Jaa


Mocks Nix - An Extensible LINQ to SQL DataContext

I often get asked how LINQ to SQL is supposed to be used with Test Driven Design (TDD). Okay, not really. People aren’t knocking on my door or calling me at 3:00 am. I do, however, occasionally read developers angst on their personal blogs. It seems they are trying to actually do this, but are often confounded by the DataContext and its dearth of appropriate interfaces. Of course, my original knee-jerk reaction is to question why anyone would want or need to do this in the first place. Certainly, abstraction at a higher level of the application would be more appropriate, yada yada yada. Eventually, my internal ranting ebbs and my practical side takes over. I start thinking like an engineer. How would I go about it? If only I’d added such fundamental interfaces such as IDataContext and ITable<T> before hitting RTM, all would be so much easier. Yet, TDD was not a priority. It wasn’t even on the list of features that didn’t make the cut. Still, how would I do it? Then I start wishing I could override the DataContext’s methods and substitute my own logic. Yet these methods are not virtual and cannot be overridden. Then with fitting irony I recall reading the other developer blogs that pointed this out too.

Of course, this only makes the problem that much more interesting and worthy of a good hack. I consider wrapping the DataContext in some other layer that looks exactly like it and abstract it that way, but then realize it would certainly trip the system up, especially deep in the query translation engine where it expects to find references to specific types. Instead, the ideal solution would keep the DataContext the same, yet allow me to do something other than hitting the database when a query is executed. If only LINQ to SQL had a public provider model, I could simply plug a new one in and use it to intercept all interaction with the database. Oh, double irony, as there is no such provider model, at least not a public one. Grin.
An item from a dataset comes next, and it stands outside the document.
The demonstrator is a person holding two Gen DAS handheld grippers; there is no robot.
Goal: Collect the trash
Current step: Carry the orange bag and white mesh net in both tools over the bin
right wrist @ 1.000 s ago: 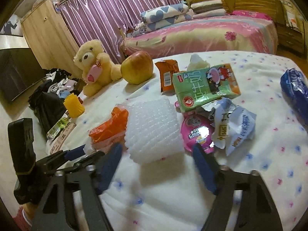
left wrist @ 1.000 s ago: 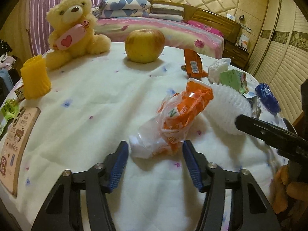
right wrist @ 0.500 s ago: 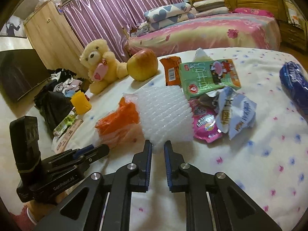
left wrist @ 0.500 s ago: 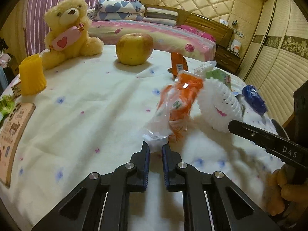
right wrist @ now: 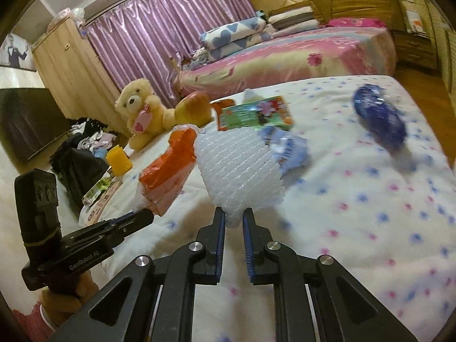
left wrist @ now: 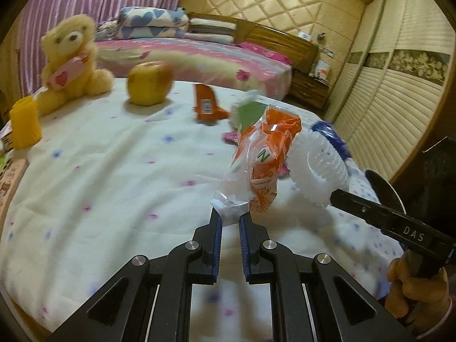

LINQ to SQL was actually designed to be host to more types of back-ends than just SQL server. It had a provider model targeted for RTM, but was disabled before the release. Don’t ask me why. Be satisfied to know that is was not a technical reason. Internally, it still behaves that way. The trick is to find out how to swap in a new one when everything from the language to the runtime wants to keep you from doing it.

Fortunately, the DataContext has a nice little ‘provider’ instance variable just waiting to be overwritten. A little bit of reflection can make quick work of that. The trouble is how to specify a new provider. The DataContext only talks to it through an interface (as it should), and yet that interface is internal to the LINQ to SQL assembly. The programming language won’t let you define your own implementation. How do you go about implementing an interface that you can’t even say the name of in your source code?

Actually, I can think of two ways; 1) write a bunch of reflection emit code that generates an implementation at runtime or 2) trick the runtime into thinking some existing object implements the interface. You can probably guess where I am going from here, as every good hack needs a good trick. Besides, a bunch of reflection emit code would be a lot more work. Onward to the fun solution!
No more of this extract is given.